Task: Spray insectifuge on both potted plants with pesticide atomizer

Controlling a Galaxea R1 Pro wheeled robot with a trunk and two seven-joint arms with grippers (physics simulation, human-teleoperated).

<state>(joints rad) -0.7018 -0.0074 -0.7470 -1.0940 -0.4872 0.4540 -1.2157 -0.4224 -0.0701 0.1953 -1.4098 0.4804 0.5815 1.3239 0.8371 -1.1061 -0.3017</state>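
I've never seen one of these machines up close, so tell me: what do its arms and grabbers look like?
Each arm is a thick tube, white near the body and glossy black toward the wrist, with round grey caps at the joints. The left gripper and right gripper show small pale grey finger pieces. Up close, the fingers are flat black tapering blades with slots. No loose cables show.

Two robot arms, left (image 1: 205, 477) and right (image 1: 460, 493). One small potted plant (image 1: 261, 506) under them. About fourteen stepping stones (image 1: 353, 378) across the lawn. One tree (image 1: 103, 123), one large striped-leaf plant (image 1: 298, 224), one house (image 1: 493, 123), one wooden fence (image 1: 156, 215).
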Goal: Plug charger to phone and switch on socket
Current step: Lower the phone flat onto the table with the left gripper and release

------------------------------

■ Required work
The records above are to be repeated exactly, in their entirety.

■ Reply
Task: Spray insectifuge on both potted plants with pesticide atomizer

Controlling a Galaxea R1 Pro wheeled robot with a trunk and two seven-joint arms with grippers (physics simulation, human-teleoperated).

<state>(joints rad) -0.7018 -0.0074 -0.7470 -1.0940 -0.4872 0.4540 -1.2157 -0.4224 -0.0701 0.1953 -1.4098 0.4804 0.5815 1.3239 0.8371 -1.1061 -0.3017</state>
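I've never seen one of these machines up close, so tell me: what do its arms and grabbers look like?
Each arm is a thick tube, white near the body and glossy black toward the wrist, with round grey caps at the joints. The left gripper and right gripper show small pale grey finger pieces. Up close, the fingers are flat black tapering blades with slots. No loose cables show.

Two robot arms, left (image 1: 205, 477) and right (image 1: 460, 493). One small potted plant (image 1: 261, 506) under them. About fourteen stepping stones (image 1: 353, 378) across the lawn. One tree (image 1: 103, 123), one large striped-leaf plant (image 1: 298, 224), one house (image 1: 493, 123), one wooden fence (image 1: 156, 215).
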Goal: Plug charger to phone and switch on socket
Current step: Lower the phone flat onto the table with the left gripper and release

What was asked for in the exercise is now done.